If you want to support custom types, or specify a special way to serialize another NamedTuple recursively, you can specify type_validators, and type_[de]serializer to handle the validation, serialization, deserialization for that type/attribute name.

As a more complicated example, heres a validator for timedelta (duration of time), being entered as MM:SS, and the corresponding serializers.

# see examples/timedelta_serializer.py for imports

# handle validating the user input interactively
# can throw a ValueError
def _timedelta(user_input: str) -> timedelta:
    if len(user_input.strip()) == 0:
        raise ValueError("Not enough input!")
    minutes, _, seconds = user_input.partition(":")
    # could throw ValueError
    return timedelta(minutes=float(minutes), seconds=float(seconds))
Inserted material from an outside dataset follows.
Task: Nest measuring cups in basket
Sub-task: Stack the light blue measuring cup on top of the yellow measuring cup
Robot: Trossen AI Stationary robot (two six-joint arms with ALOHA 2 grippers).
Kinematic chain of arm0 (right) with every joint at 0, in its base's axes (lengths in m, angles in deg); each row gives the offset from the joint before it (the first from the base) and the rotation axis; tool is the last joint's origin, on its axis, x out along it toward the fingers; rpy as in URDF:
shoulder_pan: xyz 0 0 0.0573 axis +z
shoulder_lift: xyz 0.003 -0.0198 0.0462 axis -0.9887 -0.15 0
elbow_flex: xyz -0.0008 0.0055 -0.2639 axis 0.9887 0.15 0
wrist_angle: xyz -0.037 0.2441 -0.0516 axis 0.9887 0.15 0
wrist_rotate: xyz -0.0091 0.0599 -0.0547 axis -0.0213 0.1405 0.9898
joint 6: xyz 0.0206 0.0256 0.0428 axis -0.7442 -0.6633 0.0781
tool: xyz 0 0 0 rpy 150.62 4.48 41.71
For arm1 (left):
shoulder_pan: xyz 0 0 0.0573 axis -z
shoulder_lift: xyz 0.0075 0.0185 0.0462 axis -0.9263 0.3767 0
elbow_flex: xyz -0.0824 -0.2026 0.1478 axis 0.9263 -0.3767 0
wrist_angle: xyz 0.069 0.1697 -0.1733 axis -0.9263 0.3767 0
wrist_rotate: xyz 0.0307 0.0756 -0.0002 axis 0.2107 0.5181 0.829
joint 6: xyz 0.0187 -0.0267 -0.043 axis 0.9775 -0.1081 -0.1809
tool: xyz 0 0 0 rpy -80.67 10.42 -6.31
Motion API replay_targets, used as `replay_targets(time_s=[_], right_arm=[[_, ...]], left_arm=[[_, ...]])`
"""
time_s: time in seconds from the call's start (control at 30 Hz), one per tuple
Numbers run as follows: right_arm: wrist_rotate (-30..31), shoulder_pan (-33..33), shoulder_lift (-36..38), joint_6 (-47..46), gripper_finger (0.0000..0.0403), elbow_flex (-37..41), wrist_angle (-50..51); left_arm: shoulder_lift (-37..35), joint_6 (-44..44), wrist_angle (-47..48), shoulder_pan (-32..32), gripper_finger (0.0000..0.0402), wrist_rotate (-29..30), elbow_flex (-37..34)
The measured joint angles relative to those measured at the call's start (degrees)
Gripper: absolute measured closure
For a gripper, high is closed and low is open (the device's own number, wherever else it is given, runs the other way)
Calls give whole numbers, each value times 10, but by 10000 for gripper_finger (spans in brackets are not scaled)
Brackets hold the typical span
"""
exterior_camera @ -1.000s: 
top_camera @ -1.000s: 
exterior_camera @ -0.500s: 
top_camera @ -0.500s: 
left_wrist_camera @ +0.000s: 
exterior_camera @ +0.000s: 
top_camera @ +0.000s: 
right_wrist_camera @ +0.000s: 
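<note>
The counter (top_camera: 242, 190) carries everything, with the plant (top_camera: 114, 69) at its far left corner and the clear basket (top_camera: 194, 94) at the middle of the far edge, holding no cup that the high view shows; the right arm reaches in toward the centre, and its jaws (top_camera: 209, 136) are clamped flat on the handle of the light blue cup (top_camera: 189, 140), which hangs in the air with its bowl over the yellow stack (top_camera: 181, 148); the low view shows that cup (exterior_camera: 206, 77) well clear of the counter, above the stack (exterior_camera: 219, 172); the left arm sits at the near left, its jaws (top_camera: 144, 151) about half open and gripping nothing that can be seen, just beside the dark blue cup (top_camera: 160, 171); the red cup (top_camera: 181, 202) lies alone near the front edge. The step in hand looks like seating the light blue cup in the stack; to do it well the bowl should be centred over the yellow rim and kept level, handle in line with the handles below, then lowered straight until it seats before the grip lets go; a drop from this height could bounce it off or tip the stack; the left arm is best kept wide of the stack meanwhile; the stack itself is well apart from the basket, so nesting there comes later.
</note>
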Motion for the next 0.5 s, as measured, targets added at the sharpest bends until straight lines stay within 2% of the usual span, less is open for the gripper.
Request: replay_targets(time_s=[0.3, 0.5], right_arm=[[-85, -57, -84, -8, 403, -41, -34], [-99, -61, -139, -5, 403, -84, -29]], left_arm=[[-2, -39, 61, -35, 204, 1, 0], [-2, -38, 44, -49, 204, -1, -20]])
# serializer for timedelta, converts to JSON-compatible integer
def to_seconds(t: timedelta) -> int:
    return int(t.total_seconds())


# deserializer from integer to timedelta
def from_seconds(seconds: int) -> timedelta:
    return timedelta(seconds=seconds)


# The data we want to persist to the file
class Action(NamedTuple):
    name: str
    duration: timedelta


# AutoHandler describes what function to use to validate
# user input, and which errors to wrap while validating
timedelta_handler = AutoHandler(
    func=_timedelta,  # accepts the string the user is typing as input
    catch_errors=[ValueError],
)

# Note: validators are of type
# Dict[Type, AutoHandler]
# serializer/deserializers are
# Dict[Type, Callable]
# the Callable accepts one argument,
# which is either the python value being serialized
# or the JSON value being deserialized

# use the validator to prompt the user for the NamedTuple data
# name: str automatically uses a generic string prompt
# duration: timedelta gets handled by the type_validator
a = prompt_namedtuple(
    Action,
    type_validators={
        timedelta: timedelta_handler,
    },
)


# Note: this specifies timedelta as the type,
# not int. It uses what the NamedTuple
# specifies as the type for that field, not
# the type of the value that's loaded from JSON

# dump to JSON
a_str: str = namedtuple_sequence_dumps(
    [a],
    type_serializers={
        timedelta: to_seconds,
    },
    indent=None,
)

# load from JSON
a_load = namedtuple_sequence_loads(
    a_str,
    to=Action,
    type_deserializers={
        timedelta: from_seconds,
    },
)[0]

# can also specify with attributes instead of types
a_load2 = namedtuple_sequence_loads(
    a_str,
    to=Action,
    attr_deserializers={
        "duration": from_seconds,
    },
)[0]

print(a)
print(a_str)
print(a_load)
print(a_load2)

Output:

$ python3 ./examples/timedelta_serializer.py
'name' (str) > on the bus
'duration' (_timedelta) > 30:00
Action(name='on the bus', duration=datetime.timedelta(seconds=1800))
[{"name": "on the bus", "duration": 1800}]
Action(name='on the bus', duration=datetime.timedelta(seconds=1800))
Action(name='on the bus', duration=datetime.timedelta(seconds=1800))

The general philosophy I've taken for serialization and deserialization is send a warning if the types aren't what the NamedTuple expects, but load the values anyways. If serialization can't serialize something, it warns, and if json.dump doesn't have a way to handle it, it throws an error. When deserializing, all values are loaded from their JSON primitives, and then converted into their corresponding python equivalents; If the value doesn't exist, it warns and sets it to None, if there's a deserializer supplied, it uses that. This is meant to help facilitate quick TUIs, I don't want to have to fight with it.

(If you know what you're doing and want to ignore those warnings, you can set the AUTOTUI_DISABLE_WARNINGS=1 environment variable)

There are lots of examples on how this is handled/edge-cases in the tests.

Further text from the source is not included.